* PROBLEM TO WORK ON
The full data must be written out exactly, with every line included.

--- SUPPLIED MATERIAL ---

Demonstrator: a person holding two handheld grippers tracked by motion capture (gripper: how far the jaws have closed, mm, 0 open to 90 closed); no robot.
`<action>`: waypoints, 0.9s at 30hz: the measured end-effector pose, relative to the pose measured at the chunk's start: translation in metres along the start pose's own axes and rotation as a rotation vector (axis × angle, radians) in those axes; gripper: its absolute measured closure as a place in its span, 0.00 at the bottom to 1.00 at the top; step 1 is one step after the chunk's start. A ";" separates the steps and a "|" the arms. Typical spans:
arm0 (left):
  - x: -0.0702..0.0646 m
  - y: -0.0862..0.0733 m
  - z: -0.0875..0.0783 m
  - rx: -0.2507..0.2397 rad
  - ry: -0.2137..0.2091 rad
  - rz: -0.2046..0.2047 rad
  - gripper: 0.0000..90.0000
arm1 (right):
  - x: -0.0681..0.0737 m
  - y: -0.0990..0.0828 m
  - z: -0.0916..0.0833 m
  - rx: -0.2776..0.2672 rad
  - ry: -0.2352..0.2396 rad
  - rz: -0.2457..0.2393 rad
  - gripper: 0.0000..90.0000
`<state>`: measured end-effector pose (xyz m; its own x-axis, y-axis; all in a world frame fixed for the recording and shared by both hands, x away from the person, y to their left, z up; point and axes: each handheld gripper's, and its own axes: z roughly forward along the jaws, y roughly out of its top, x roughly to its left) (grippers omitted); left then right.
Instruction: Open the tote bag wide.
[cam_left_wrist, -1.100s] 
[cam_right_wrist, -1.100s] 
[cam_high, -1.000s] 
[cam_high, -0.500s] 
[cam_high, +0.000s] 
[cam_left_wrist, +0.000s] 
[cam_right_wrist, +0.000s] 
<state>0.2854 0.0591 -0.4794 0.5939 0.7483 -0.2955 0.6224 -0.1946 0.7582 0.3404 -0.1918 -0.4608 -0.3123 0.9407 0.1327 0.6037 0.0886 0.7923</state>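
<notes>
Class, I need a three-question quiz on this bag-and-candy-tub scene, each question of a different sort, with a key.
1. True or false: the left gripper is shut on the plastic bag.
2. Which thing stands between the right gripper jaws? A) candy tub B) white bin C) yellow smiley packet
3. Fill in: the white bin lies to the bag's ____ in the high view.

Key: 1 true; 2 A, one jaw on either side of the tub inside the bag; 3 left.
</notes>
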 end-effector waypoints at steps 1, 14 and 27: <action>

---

* ANSWER FOR THE TASK
Demonstrator: a person holding two handheld grippers tracked by motion capture (gripper: how far the jaws have closed, mm, 0 open to 90 closed); no robot.
`<action>`: waypoints, 0.9s at 30hz: the measured end-effector pose, relative to the pose measured at the chunk's start: translation in metres along the start pose's own axes and rotation as a rotation vector (axis × angle, radians) in those axes; gripper: its absolute measured closure as a place in its span, 0.00 at the bottom to 1.00 at the top; step 1 is one step after the chunk's start. A ";" separates the steps and a "|" the arms. Typical spans:
arm0 (left):
  - x: -0.0702..0.0646 m
  - y: -0.0862..0.0733 m
  - z: -0.0875..0.0783 m
  - rx: -0.2507..0.2397 rad
  - ry: -0.2137..0.2091 rad
  - rz: -0.2046..0.2047 rad
  - gripper: 0.0000..90.0000
arm1 (right):
  - x: -0.0681..0.0737 m
  - y: -0.0990..0.0828 m
  - z: -0.0916..0.0833 m
  - rx: -0.2776..0.2672 rad
  - ry: -0.2352..0.2396 rad
  - rz: -0.2457..0.2393 rad
  - gripper: 0.0000..90.0000
`<state>`: measured end-effector pose (xyz m; its own x-axis, y-axis; all in a world frame fixed for the recording and shared by both hands, x away from the person, y to their left, z up; point and axes: each handheld gripper's, and its own axes: z roughly forward along the jaws, y roughly out of its top, x roughly to its left) (grippers omitted); left then right.
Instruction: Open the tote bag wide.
[cam_left_wrist, -1.100s] 
[cam_right_wrist, -1.100s] 
[cam_high, -1.000s] 
[cam_high, -0.500s] 
[cam_high, +0.000s] 
[cam_left_wrist, +0.000s] 
[cam_right_wrist, +0.000s] 
<state>0.2854 0.0591 -0.4794 0.5939 0.7483 -0.2955 0.6224 -0.1946 0.7582 0.3404 -0.1918 -0.4608 -0.3123 0.9407 0.1327 0.6037 0.0886 0.7923</state>
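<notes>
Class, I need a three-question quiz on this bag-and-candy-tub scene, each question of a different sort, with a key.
1. True or false: the left gripper is shut on the plastic bag.
2. Which thing stands between the right gripper jaws? A) candy tub B) white bin C) yellow smiley packet
3. Fill in: the white bin lies to the bag's ____ in the high view.

Key: 1 true; 2 A, one jaw on either side of the tub inside the bag; 3 left.
</notes>
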 end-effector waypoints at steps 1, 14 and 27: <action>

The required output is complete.